I am purchasing Layli Long Soldier’s most recent poetry collection from a Waterstones bookseller.

I was searching bookshops like these for any material on indigenous American authors I could find.

I was studying in preparation for my third year dissertation, which I had decided over the summer would be focussed on Native American literature.

This material is difficult to come by in provincial English bookshops.

I find Whereas by Layli Long Soldier and decide that I want to purchase it.

I take it to the counter.

I notice that the man serving me is white.

The man serving me takes my books and sees that I have Whereas.

He asks me, in surprise, if I have ever read any of her work before.

I tell him I have not.

He tells me how much the collection moves him. How he felt so emotional after reading it that he cried.

A white man’s tears over an indigenous woman's work.

He says that he hopes I enjoy reading the collection.

I thank him for his time, take the book, and leave the shop.

All the while, I am thinking of how strange it is that he cries over experiences and words so alien to his own experiences and words.

As if tears can bridge the gap between yourself and other people.

I wonder to myself, is he ashamed? Frightened? Embarrassed? Or genuinely loved by the poetry collection?

Or do I give him too much credit for something I cannot afford to feel or act upon?

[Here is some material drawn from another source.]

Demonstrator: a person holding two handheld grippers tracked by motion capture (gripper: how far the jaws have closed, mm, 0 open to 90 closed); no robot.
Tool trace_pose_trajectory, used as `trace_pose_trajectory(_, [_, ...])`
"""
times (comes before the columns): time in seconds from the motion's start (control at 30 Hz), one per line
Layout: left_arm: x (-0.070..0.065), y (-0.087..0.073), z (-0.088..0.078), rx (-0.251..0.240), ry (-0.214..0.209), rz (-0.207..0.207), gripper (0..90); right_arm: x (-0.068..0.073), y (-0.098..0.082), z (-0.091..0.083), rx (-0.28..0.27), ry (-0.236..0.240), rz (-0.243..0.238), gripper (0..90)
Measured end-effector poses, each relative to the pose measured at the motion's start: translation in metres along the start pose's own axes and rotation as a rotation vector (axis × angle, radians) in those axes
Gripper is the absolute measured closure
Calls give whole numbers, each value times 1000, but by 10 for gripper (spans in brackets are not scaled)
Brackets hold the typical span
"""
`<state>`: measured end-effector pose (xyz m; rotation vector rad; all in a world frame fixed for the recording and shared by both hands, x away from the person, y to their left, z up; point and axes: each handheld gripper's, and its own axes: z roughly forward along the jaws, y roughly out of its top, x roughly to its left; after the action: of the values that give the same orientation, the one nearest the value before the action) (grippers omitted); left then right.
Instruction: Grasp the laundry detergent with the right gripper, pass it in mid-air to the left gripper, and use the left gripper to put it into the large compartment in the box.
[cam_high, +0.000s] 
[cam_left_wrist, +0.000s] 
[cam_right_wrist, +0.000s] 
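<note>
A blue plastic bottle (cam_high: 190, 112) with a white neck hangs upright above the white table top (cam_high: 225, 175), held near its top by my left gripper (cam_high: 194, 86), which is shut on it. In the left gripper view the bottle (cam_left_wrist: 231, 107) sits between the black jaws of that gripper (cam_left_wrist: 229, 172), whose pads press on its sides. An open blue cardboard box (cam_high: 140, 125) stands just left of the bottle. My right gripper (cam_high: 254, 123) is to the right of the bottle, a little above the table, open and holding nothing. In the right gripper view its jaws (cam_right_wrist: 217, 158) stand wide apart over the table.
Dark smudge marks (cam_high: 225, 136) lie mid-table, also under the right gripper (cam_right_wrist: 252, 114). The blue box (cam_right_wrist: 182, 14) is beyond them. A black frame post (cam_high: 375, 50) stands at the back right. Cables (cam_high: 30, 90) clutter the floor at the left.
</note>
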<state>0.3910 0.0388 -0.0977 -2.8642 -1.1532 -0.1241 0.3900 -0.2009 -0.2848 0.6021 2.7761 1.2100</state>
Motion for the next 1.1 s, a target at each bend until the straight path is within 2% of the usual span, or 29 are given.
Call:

I am indigenous. He is white. Yet it is his tears that splatter the pages.

Almost as if white tears have the privilege of being drawn.

I read the collection a few weeks later, taking my time to delve into its various crevices and depths.

I finish reading that collection that day.

I do not cry.

I cannot cry.

I do not have the privilege of crying over this poetry collection by a fellow indigenous woman.

I return the book to its place on the self, in between Native American histories of genocide and oppression, and the searingly painful memoir of Linda Hogan,

And I set out to face the rest of the day, alone with my thoughts.